Etwa um dieselbe Zeit wurden fünf weitere Tibeter aus Kreis Sog an verschiedenen Tagen verhaftet. Diese sind Sey Khedup (27), Tenzin Choewang (64), Yeshi Tenzin (33), Trakru Yeshi (45) und Gyurmey (29). Sie wurden alle der Beteiligung an den politischen Aktivitäten angeklagt, die seit 1993 immer wieder in Kreis Sog aufflammten.

Fast neun Monate nach der Festnahme wurden Lhagon und die anderen Häftling Mitte Dezember 2000 dem Mittleren Volksgericht von Nagchu in einem öffentlichen Prozeß vorgestellt. Sie wurden der Unterstützung der Aktivitäten der Dalai Clique und der Gefährdung der Staatssicherheit angeklagt. Das Gericht legte als Beweis für die gegen sie erhobenen Beschuldigungen Unabhängigkeitsplakate, hölzerne Druckstöcke und Ton-Kassetten mit Reden des Dalai Lama vor.

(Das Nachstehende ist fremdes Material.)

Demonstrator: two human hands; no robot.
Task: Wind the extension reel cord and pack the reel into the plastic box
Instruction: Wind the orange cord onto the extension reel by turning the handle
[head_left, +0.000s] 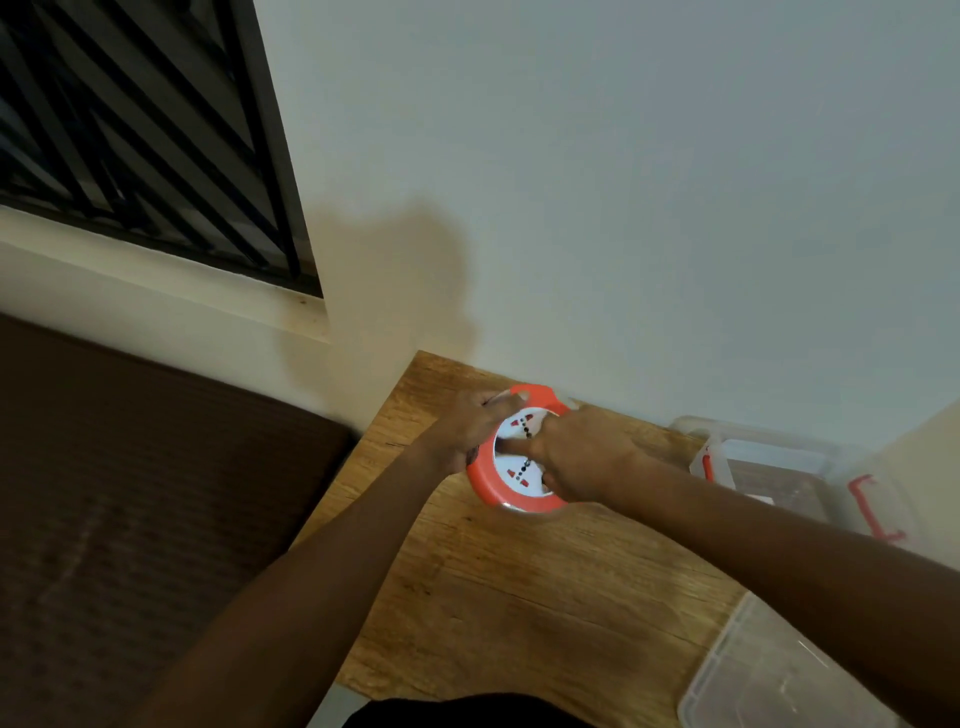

Tsering Lhagon wurde daraufhin zu 15 Jahren Gefängnis verurteilt, während die anderen fünf Häftlinge mit Haftstrafen von sieben Jahren bis lebenslänglich belegt wurden. Gegenwärtig verbüßt er seine Strafe in dem Drapchi Gefängnis in Lhasa. Als Folge seiner Verhaftung geriet Lhagons Familie in äußerste Armut. Er war der einzige Ernährer der Familie gewesen. Jetzt muß seine Frau alleine für den Unterhalt der sieben Personen aufkommen. Wie berichtet wird, sind sie dem Hungertod nahe.